Я думала о землях, которые, по сути, уже принадлежат Петру. Крестьянам сообщат о манифесте в начале марта, как раз в Прощеное воскресенье. Это я помнила еще со школьной программы. Власти надеялись, что начало поста несколько осечет пыл недовольных.
К этому времени Петр уже заелозит, захочет войти в права собственности и продать земли. Узнает о том, что люди больше ему не принадлежат, заведется, чертяка. Вот тогда-то может и накинуться на отца своего со злости и от безвыходности. Готовыми надо быть. А когда смирится с потерями, решит продавать землю. И ее мало кто купить захочет, потому что своей как грязи, да недовольный люд на ней – хоть реви.
Думаю, ближе к весне, а то и к лету, поймет, что землю можно только с усадьбой продать, поскольку и правда земля усадебная, как рукав. Кто захочет кланяться каждый раз перед Осипом Германычем, чтобы вывезти зерно, сено? А никто! Даже если задешево прикупит. Вот и ответ сам!
— Значит, надо дать понять ему, что выхода нет в любом случае. Конечно, если тот отца уморить не захочет ради своей профурсетки. А этого я не позволю, - прошептала я.
— Что? – голос справа от меня заставил вздрогнуть. Я уже и забыла о том, что возлежу тут, под саваном неба, не одна вовсе.
— Ничего, песню вспоминаю, пора мне, - я встала и, не обернувшись на своего нечаянного напарника, пошагала к берегу, где уже с коромыслами маячили Нюра и Глаша. – Ну вот, снова из-за вас ко мне вопросы будут, - я обернулась и не увидела Евгения.
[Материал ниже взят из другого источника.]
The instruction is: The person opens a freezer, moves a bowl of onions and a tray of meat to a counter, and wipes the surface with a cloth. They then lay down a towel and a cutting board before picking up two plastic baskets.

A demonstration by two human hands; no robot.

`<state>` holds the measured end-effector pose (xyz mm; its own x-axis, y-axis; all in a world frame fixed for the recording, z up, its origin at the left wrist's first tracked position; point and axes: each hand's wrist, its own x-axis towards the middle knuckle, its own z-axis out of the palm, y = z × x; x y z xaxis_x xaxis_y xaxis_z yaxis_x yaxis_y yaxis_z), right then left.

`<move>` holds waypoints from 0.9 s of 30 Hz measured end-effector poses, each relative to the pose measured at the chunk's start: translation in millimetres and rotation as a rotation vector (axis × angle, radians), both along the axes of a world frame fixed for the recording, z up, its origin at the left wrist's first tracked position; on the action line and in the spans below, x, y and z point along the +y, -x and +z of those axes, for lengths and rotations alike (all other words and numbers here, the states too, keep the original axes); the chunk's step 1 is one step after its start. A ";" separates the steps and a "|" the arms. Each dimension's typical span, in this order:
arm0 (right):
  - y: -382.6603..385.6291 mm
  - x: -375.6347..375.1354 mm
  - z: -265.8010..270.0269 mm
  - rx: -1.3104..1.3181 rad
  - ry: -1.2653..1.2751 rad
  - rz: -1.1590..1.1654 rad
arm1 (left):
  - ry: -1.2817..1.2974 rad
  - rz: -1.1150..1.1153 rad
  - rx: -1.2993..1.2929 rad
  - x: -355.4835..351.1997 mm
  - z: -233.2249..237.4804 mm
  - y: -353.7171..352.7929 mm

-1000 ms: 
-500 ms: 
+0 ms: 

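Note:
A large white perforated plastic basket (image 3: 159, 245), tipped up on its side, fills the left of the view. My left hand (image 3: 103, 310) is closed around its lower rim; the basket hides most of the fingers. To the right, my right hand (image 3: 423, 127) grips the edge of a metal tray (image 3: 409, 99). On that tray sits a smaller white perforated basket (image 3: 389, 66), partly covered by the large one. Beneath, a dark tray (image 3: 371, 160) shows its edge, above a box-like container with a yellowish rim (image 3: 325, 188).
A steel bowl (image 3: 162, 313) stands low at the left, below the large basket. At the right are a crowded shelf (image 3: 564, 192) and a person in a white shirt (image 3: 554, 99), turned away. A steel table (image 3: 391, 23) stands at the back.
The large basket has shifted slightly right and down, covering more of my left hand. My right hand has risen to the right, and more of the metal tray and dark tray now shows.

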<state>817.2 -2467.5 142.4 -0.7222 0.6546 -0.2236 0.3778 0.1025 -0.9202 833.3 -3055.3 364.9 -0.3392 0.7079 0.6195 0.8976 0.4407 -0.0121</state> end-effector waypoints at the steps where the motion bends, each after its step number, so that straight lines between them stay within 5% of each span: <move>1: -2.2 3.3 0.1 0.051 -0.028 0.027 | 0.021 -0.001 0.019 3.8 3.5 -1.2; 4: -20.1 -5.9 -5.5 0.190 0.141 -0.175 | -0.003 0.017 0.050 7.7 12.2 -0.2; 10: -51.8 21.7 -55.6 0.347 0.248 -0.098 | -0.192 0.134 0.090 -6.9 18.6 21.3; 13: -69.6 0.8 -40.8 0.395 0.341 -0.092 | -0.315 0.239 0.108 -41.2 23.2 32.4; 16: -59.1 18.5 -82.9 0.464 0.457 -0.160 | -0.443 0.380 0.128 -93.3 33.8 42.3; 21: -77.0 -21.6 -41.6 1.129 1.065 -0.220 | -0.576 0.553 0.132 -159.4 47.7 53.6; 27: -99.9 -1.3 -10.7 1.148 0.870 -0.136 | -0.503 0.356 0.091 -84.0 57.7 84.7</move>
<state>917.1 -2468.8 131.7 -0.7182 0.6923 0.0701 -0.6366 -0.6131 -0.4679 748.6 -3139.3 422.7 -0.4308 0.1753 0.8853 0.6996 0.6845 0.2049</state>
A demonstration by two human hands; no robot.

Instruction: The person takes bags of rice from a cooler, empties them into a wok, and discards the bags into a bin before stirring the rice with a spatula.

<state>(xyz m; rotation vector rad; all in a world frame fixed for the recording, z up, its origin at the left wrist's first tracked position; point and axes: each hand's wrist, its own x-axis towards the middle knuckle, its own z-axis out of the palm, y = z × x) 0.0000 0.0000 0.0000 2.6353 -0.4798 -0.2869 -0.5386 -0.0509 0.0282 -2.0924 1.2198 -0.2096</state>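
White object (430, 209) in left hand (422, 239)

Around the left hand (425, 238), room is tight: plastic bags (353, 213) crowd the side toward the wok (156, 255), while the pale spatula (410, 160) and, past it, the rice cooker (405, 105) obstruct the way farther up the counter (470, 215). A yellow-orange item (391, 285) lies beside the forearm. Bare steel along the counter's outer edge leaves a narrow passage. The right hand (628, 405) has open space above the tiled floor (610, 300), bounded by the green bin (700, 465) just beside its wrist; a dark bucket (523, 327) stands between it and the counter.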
Он так и остался стоять в месте нашей встречи.
Отчего-то стало грустно, пусто и холодно, словно не шла я по тропинке к дому, а летела в этом черном безмолвном ночном небе одна-одинешенька.
— Фирс, барин проснулся? – спросила я, обходя своих подружек.
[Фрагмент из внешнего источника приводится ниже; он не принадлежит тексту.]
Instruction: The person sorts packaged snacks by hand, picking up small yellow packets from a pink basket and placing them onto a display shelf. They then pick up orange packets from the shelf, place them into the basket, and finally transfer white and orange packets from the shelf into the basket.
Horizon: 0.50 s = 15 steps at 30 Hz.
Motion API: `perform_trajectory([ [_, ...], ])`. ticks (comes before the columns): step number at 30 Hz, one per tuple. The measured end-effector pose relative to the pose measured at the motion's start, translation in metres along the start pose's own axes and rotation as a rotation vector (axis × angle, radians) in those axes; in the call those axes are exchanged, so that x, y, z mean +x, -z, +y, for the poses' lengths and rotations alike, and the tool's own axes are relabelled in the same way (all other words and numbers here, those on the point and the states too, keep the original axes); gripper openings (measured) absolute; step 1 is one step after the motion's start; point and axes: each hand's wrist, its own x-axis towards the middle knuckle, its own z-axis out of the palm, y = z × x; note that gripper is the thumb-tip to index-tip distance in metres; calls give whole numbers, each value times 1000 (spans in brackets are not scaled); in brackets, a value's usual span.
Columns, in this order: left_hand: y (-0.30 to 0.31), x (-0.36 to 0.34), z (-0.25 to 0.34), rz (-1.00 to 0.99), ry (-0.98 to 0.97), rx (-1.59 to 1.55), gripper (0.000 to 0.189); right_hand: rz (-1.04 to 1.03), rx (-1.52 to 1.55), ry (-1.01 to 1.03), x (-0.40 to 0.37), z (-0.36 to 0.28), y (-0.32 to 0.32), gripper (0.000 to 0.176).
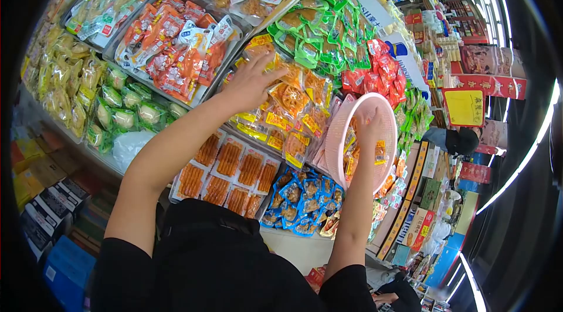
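My left hand (252, 81) rests over the orange packets with yellow labels (287, 101), its fingers spread and touching the upper packets. Farther right, my right hand (368, 127) reaches into a pink plastic basket (336, 142), which is tilted and holds several similar yellow-labelled packets (380, 151). The fingers of my right hand are partly hidden and small, so what they hold, if anything, cannot be made out.
Green packets (322, 27) and red packets (384, 74) lie beyond. Nearer are blue packets (302, 200) and trays of brown sticks (229, 162). A tray of orange-red packets (176, 48) sits left. Other people (460, 140) are at the right.
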Motion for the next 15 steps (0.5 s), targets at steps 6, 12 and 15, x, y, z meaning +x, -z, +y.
perform_trajectory([
  [6, 8, 1, 6, -70, 27, -7, 69, -346, -110, -188, -15, 6, 11, 71],
  [12, 6, 1, 4, -57, 14, -1, 69, -263, -78, -199, -17, 16, 18, 44],
  [15, 7, 1, 5, -76, 30, -4, 70, -252, -80, -346, -18, 19, 23, 39],
])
— Проснулись. И тот и другой. Молодой хотел на разговор к ему идти, я не дал, - ответил Фирс.
— Правильно сделал, и так Осипа Германыча перекашивать больно часто стало, - похвалила я верного слугу.
– Идем, мне надо к барину срочно.
— Чего приключилось? – забеспокоился мужчина с привычным уже топором в руке.
— Нет, поговорить с ним спешно надо.
В комнате горела масляная лампа. Барин шевелил плечами, как я его учила, пытаясь полностью размяться, прежде чем встать, чтобы снова защемления не было.